Che i Remedia mirino a depotenziare o quanto meno a controbilanciare la discussa e forse già incriminata Ars amatoria (presente fin dal 1993, per merito di Emilio Pianezzola, nella medesima collana del binomio Valla/Mondadori) è un progetto chiaramente enunciato ai vv. 43-4: discite sanari per quem didicistis amare; / una manus vobis vulnus opemque feret, «imparate a guarire da chi vi ha insegnato ad amare; / una sola mano vi darà la ferita e il rimedio». Non una palinodia, in realtà, non una ritrattazione. Piuttosto, una ricalibratura, con ricorso alla «ragione», dell’originario «impeto» erotico mediante l’elencazione – supportata da numerosi exempla mitologici – di metodi, risorse, espedienti con cui “disinnamorarsi”, svincolandosi da liaisons irreversibilmente deteriorate. Si tratta, nella sostanza, di un passo indietro dopo le precedenti incursioni in territori fin troppo eccitanti. Anche se, nella forma e nel tono, nell’atteggiamento ammiccante, nell’ironia pungente, il “gioco” delle relazioni amorose continua a svolgersi secondo il codice dell’Ars amatoria: «La nuova Musa non disfa l’opera antica» (v. 12).
Psicoterapeuta ante litteram, medico che confessa di essere egli pure malato d’amore, Ovidio dispensa ai suoi lettori-pazienti un’ampia gamma di prescrizioni, consigli, linee-guida. Si spazia dall’elementare raccomandazione di intraprendere attività impegnative, coinvolgenti e distraenti (pratiche giuridiche, esercizi militari, agricoltura, giardinaggio, caccia, pesca) al suggerimento di bruciare eventuali epistolari, compiere lunghi viaggi, concedersi “avventure” alternative. Risalta più che mai, attraverso questa variegata rassegna di situazioni in bilico tra il serio e il faceto, quella peculiarità dello stile ovidiano che tanto affascinava Italo Calvino (Lezioni americane, 1988): «la ricerca della leggerezzacome reazione al peso del vivere».

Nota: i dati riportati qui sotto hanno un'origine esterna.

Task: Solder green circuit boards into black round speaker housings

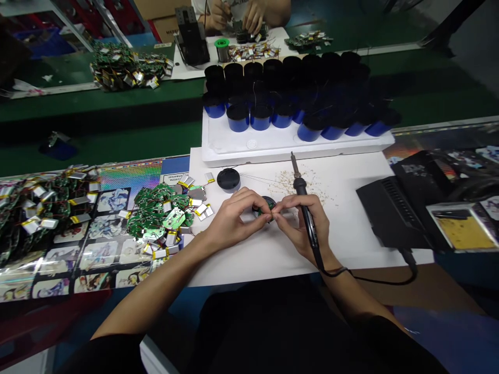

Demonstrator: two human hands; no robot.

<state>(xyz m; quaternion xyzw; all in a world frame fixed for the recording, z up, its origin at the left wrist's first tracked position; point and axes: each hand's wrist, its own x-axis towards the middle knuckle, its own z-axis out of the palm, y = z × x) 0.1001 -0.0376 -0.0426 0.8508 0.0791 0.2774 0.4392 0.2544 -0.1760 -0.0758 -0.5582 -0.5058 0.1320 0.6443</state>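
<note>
My left hand (236, 218) has its thumb and index finger pinched together over a small round black part with a green board (268, 203). What the pinch holds is too small to make out. My right hand (298, 236) carries a soldering iron (309, 224), its tip pointing up and away from me. The right thumb and index fingertips also meet at the round part, close against the left fingertips. Behind my left hand sits a black round cup-like piece (228, 179). A pile of green circuit boards (158, 208) with small silver battery cells lies left of that hand.
A white foam tray (253, 145) with rows of blue-black cups (260, 117) stands behind. At right are a black soldering station (393, 213) and a yellow sponge (468, 232). Another person's hands (253, 15) work across the bench, near a solder spool (222, 50).
</note>
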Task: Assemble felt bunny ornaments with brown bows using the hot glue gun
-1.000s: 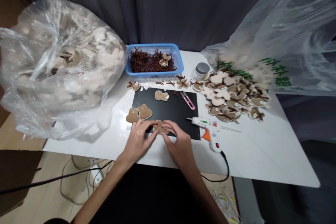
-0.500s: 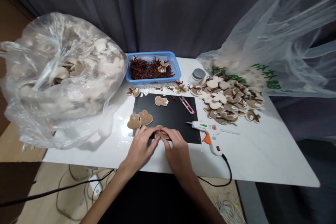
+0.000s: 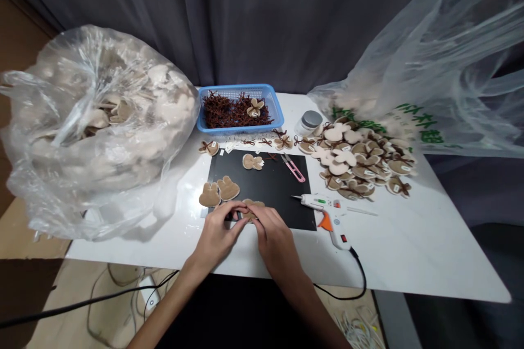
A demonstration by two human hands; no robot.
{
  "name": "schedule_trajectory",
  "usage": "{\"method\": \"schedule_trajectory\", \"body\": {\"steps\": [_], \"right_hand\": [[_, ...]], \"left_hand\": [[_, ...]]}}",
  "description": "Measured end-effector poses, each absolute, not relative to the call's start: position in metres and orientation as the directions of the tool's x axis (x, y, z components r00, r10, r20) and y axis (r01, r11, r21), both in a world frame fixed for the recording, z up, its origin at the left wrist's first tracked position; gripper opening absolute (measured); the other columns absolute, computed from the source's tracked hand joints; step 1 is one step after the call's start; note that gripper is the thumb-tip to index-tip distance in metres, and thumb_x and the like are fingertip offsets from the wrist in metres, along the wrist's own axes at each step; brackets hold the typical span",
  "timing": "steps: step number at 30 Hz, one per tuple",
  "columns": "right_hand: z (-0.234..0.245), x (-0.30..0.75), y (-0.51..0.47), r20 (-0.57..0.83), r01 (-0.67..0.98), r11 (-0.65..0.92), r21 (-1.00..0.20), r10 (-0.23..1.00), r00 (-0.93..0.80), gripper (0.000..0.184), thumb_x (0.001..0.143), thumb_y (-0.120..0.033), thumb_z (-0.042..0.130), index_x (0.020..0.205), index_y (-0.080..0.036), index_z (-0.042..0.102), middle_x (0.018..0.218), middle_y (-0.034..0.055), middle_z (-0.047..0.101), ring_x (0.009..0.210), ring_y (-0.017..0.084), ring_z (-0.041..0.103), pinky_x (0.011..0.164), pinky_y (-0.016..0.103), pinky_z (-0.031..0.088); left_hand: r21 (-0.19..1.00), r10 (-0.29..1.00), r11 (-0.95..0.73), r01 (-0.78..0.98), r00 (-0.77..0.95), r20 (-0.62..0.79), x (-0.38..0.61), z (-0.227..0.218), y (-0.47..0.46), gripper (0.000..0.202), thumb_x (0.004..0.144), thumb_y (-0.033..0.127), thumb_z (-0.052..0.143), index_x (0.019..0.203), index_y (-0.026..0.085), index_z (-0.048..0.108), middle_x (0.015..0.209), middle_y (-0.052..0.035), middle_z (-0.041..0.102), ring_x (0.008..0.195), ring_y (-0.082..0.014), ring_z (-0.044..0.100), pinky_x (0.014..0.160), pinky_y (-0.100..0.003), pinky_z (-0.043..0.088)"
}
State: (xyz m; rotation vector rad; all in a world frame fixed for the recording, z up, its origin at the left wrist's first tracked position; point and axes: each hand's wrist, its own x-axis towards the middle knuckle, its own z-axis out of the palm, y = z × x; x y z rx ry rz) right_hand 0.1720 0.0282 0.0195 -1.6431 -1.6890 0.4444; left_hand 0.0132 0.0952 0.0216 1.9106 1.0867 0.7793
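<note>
Near the front edge of a black mat (image 3: 282,191), my left hand (image 3: 221,226) and my right hand (image 3: 274,232) meet with fingertips pinched around a brown felt bunny piece (image 3: 252,210). Both hands are closed on it, and the fingers hide part of its outline. Just left of them lie two more bunny-head pieces (image 3: 209,195) side by side, overlapping the mat's left edge. Farther back on the mat rests a bunny piece with a small white label (image 3: 252,162). Pink thread snips (image 3: 293,168) and a white glue gun (image 3: 325,204) with an orange trigger lie to the right.
A blue basket (image 3: 240,86) of brown bows stands at the back beside a grey-lidded jar (image 3: 311,118). Finished bunnies with bows (image 3: 368,161) are heaped at right, under a clear plastic bag (image 3: 450,92). A stuffed plastic bag (image 3: 102,174) fills the left. The glue gun's cord (image 3: 364,278) hangs off the front edge.
Both hands stay on the bunny piece, with the fingers shifted slightly and more of the piece showing. The whole view has tipped a little, so everything sits slightly lower.
</note>
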Motion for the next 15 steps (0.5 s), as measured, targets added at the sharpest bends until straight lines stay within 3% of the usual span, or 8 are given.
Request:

Calvino guardava essenzialmente alla prodigiosa tessitura delle Metamorfosi. Ma grande fu, tra Medioevo e Rinascimento, la “popolarità” degli stessi Remedia amoris, capaci di influenzare, in dittico con l’Ars amatoria, un filone di trattatistica che dal De amore di Andrea Cappellano (xii secolo) giunge, magari senza che se ne abbia consapevolezza, fino alle odierne rubriche giornalistiche di “posta del cuore”. Basti pensare alla risonanza suscitata dal proemio dei Remedia, dove il poeta garantisce a Cupido di non volergli «muovere guerra», nella Vita Nuova (cap. xxv) del giovane Dante Alighieri: «Per Ovidio parla Amore, sì come se fosse persona umana, ne lo principio de lo libro c’ha nome Libro di Remedio d’Amore».